• Assignment
Report each line of the data that contains the string "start".

• Data listing

⁂

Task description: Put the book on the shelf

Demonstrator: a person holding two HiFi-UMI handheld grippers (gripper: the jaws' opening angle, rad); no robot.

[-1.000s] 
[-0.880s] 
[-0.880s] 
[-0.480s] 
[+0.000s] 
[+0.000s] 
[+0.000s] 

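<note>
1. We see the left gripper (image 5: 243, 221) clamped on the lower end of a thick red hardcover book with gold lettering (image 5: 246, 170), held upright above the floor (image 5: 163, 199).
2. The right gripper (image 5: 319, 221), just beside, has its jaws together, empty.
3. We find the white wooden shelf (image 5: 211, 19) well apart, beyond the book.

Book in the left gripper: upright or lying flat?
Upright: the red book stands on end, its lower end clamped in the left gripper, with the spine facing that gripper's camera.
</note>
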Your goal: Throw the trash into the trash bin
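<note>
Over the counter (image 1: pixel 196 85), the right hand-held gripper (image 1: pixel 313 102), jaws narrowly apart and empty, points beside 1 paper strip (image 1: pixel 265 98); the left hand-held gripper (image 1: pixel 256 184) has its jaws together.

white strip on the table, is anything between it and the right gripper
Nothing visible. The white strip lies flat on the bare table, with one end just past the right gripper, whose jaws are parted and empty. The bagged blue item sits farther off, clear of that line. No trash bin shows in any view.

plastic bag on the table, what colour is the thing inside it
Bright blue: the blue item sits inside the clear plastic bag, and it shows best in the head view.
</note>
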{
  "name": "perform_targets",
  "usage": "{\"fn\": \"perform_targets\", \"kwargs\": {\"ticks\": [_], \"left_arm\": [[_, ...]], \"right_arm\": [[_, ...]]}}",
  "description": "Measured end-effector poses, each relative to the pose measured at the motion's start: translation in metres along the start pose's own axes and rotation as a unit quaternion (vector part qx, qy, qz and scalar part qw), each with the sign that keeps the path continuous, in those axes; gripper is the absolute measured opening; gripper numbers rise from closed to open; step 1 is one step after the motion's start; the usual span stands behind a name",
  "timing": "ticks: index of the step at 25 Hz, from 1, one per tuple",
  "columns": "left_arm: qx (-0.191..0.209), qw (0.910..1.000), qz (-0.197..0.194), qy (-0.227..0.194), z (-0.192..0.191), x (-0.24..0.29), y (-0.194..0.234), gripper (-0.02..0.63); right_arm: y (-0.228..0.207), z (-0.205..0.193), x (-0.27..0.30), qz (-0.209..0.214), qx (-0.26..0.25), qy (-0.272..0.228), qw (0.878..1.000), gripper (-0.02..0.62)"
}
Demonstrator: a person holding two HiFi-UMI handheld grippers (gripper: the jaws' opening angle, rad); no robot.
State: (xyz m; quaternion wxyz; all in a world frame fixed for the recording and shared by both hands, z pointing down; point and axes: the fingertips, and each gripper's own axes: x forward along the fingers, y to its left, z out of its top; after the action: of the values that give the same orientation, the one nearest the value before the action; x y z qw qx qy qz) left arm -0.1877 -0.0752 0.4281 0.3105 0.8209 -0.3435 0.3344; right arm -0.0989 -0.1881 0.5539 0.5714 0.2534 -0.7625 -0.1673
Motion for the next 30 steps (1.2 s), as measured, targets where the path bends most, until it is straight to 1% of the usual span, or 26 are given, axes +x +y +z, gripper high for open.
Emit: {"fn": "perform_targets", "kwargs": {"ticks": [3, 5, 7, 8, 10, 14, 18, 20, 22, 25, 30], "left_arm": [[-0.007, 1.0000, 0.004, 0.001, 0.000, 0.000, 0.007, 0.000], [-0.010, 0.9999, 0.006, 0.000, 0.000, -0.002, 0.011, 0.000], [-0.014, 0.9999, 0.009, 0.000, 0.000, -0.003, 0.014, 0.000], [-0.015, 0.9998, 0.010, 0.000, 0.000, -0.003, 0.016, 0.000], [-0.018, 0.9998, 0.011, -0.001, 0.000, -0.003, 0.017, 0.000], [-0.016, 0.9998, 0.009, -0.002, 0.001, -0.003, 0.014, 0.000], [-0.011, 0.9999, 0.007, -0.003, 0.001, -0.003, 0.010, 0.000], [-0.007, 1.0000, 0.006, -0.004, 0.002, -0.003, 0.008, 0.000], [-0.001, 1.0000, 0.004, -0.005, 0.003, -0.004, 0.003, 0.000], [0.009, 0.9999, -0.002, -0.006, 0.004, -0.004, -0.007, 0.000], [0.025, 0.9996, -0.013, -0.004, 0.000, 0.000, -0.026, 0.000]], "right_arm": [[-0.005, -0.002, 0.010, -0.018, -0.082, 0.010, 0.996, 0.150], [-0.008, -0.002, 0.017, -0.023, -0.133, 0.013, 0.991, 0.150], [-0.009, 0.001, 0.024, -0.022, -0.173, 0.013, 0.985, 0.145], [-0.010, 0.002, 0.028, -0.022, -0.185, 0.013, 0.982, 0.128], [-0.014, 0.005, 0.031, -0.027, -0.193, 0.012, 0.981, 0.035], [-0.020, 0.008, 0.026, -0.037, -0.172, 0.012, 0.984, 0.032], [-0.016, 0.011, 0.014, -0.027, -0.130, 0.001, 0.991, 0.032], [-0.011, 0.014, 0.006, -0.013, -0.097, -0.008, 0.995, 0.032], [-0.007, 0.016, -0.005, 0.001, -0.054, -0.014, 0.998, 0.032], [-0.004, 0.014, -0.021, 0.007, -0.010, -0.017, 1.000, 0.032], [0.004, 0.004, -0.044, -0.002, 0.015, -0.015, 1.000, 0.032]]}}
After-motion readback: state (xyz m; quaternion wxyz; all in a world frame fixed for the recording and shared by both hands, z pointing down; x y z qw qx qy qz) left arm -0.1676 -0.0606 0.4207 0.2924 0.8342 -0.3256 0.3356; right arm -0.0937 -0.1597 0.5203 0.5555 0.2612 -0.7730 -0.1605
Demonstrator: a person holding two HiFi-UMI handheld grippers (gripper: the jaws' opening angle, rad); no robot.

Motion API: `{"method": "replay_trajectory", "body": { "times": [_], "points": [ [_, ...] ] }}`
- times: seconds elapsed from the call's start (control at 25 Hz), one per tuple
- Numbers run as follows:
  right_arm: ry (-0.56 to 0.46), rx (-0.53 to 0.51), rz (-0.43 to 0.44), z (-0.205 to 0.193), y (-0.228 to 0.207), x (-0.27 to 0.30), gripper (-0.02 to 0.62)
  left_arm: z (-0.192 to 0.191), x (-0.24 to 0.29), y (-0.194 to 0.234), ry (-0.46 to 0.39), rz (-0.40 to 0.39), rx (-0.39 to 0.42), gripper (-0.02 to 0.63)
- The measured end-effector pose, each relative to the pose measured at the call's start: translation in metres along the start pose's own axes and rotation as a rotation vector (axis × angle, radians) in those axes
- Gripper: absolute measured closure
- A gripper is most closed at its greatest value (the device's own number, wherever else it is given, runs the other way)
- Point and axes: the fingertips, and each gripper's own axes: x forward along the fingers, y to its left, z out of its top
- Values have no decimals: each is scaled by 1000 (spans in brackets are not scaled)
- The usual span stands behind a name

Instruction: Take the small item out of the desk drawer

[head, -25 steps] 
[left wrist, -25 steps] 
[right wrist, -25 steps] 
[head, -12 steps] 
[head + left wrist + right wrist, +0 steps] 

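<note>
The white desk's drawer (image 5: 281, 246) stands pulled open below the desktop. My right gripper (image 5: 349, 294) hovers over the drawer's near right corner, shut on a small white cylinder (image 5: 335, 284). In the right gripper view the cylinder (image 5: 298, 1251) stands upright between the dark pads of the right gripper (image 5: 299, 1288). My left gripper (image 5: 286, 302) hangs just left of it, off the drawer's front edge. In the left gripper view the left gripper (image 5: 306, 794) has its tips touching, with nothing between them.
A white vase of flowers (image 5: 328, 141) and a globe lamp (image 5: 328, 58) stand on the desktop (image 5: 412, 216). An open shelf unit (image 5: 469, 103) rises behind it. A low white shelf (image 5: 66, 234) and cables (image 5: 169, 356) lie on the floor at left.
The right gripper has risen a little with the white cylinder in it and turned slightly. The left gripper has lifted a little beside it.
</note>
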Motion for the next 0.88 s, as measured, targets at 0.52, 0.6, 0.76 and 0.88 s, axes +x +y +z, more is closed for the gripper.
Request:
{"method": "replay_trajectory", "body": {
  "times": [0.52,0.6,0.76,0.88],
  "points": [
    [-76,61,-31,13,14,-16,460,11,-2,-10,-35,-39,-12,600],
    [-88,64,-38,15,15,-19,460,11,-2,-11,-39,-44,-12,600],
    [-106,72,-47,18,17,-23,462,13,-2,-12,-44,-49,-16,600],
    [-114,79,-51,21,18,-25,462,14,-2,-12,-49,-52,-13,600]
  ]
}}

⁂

• Exercise result
  "description": "Measured end-effector poses, each relative to the pose measured at the motion's start: translation in metres along the start pose's own axes and rotation as a unit quaternion (vector part qx, qy, qz and scalar part qw), each with the sign that keeps the path continuous, in those axes; gripper is the absolute measured opening; gripper numbers rise from closed to open; step 1 is one step after the motion's start; the usual span stands behind a name",
- times: seconds elapsed from the call's start (control at 25 Hz), one per tuple
- The measured end-effector pose, each relative to the pose measured at the call's start: translation in metres along the start pose's own axes and rotation as a rotation vector (axis × angle, radians) in those axes

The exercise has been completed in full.